**What to work on**
Look through the entries below and count every line in which "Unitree" appears; reply with the number only.

____ Data in this exercise

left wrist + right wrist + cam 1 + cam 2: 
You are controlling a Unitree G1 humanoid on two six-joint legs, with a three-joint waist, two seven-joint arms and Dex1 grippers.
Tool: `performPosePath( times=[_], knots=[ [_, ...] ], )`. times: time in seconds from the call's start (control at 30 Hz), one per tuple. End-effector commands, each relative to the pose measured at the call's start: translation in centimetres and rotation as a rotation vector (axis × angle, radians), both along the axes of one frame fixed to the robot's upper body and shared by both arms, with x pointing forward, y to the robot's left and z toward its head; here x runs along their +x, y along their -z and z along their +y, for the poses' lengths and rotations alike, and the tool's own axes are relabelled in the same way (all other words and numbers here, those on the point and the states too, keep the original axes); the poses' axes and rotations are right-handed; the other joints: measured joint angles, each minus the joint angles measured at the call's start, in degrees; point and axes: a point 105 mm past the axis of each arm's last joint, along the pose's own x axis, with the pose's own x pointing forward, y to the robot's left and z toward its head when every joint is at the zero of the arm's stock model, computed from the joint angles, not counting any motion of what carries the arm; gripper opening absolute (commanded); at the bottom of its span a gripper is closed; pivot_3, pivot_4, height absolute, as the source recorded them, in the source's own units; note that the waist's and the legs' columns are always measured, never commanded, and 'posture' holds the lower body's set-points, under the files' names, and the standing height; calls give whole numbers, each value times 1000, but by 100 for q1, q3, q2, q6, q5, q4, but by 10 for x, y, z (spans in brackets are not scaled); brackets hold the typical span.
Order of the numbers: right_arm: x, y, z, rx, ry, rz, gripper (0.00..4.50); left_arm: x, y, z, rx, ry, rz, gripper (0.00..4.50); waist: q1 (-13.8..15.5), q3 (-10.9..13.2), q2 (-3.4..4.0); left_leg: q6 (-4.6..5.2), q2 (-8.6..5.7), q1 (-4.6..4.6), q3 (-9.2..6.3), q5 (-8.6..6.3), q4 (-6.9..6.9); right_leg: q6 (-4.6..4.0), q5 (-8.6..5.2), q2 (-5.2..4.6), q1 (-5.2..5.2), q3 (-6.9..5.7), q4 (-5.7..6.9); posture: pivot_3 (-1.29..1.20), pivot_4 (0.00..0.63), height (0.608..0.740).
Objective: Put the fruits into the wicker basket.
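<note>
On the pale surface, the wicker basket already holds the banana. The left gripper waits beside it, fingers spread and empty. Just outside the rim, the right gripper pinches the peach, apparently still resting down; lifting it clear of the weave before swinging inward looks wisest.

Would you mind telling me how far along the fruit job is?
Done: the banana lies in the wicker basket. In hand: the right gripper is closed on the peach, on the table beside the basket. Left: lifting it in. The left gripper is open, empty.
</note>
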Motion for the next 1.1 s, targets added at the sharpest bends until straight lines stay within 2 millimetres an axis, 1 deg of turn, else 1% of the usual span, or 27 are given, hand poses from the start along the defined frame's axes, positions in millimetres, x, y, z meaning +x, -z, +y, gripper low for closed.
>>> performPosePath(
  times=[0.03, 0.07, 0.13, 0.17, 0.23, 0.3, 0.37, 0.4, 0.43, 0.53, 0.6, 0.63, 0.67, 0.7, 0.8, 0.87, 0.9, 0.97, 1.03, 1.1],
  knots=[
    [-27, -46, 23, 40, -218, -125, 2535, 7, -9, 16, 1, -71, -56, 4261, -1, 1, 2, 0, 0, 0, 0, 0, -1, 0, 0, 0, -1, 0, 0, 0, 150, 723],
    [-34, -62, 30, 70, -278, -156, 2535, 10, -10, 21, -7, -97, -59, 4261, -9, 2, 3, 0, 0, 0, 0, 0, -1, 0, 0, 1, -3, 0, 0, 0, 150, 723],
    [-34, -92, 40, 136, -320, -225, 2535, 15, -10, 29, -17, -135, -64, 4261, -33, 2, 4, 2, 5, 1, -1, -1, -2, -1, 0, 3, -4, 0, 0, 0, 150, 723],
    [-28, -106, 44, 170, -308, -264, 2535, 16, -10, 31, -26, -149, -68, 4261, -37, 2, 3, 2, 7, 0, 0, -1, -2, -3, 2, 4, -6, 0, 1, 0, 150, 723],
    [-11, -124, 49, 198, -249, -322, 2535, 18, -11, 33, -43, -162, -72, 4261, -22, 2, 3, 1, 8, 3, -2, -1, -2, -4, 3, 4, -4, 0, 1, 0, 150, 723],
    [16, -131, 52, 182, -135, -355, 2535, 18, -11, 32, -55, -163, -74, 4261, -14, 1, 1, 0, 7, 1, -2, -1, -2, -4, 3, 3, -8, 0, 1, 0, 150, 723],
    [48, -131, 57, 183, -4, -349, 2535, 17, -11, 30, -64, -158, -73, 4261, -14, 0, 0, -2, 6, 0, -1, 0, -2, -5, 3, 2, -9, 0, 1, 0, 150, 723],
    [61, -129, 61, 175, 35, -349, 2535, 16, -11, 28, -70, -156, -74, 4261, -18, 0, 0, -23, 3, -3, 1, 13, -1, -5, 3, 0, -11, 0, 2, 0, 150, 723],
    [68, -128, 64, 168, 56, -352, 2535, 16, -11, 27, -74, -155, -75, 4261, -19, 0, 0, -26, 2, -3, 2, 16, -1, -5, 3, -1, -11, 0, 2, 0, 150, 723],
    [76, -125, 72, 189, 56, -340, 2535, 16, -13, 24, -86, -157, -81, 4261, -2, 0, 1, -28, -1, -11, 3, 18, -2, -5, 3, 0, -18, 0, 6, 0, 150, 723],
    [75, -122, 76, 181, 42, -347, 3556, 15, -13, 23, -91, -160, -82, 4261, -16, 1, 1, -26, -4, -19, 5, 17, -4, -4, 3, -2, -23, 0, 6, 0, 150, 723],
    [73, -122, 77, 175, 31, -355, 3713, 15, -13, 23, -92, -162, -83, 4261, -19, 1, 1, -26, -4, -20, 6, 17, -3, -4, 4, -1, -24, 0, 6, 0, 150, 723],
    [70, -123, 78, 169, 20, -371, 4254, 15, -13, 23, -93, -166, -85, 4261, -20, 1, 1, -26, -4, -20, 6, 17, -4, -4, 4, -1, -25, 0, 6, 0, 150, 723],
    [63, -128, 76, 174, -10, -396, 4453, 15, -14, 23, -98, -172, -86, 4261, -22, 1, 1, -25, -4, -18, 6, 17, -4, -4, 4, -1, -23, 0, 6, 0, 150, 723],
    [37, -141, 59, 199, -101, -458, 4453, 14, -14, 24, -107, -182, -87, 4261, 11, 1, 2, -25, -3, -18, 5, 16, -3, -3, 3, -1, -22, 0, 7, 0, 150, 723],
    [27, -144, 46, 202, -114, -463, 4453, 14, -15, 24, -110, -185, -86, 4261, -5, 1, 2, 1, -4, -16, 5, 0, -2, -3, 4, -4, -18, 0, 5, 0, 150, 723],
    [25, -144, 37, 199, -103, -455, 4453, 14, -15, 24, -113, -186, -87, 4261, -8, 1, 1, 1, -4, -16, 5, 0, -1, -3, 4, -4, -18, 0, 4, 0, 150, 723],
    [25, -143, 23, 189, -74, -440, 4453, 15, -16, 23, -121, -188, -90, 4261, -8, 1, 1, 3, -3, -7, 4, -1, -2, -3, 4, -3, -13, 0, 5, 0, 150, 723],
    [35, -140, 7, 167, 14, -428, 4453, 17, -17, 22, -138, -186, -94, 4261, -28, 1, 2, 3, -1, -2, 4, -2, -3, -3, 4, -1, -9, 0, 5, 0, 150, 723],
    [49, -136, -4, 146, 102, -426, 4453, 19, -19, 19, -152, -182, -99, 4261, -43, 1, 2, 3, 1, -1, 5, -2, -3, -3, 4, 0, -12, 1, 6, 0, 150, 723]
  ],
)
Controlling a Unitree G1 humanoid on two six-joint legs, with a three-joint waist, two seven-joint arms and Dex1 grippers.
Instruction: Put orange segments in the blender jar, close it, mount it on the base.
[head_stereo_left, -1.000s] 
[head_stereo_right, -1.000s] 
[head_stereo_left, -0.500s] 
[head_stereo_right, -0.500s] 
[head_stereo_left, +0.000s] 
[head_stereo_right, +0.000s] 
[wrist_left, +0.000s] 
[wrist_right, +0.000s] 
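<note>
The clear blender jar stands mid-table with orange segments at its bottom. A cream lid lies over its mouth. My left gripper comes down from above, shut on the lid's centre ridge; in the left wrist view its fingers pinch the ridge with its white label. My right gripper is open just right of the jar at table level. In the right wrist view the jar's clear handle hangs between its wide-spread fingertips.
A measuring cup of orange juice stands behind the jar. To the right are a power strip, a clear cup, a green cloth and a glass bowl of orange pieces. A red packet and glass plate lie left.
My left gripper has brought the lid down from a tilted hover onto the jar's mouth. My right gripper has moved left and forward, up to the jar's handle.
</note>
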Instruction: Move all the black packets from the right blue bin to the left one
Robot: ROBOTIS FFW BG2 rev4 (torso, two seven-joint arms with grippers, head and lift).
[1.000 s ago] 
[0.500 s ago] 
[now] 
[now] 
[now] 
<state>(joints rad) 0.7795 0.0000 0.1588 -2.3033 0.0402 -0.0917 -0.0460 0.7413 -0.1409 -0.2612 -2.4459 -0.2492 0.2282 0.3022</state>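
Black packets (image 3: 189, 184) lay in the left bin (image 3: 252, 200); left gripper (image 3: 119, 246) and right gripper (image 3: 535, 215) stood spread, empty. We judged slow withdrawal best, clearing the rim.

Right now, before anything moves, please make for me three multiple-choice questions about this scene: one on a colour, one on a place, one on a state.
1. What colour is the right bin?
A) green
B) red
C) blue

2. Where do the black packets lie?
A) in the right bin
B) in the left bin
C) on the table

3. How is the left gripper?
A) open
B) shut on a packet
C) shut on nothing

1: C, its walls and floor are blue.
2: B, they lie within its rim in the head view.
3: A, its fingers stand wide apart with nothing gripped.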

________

**Reply to the exercise**
2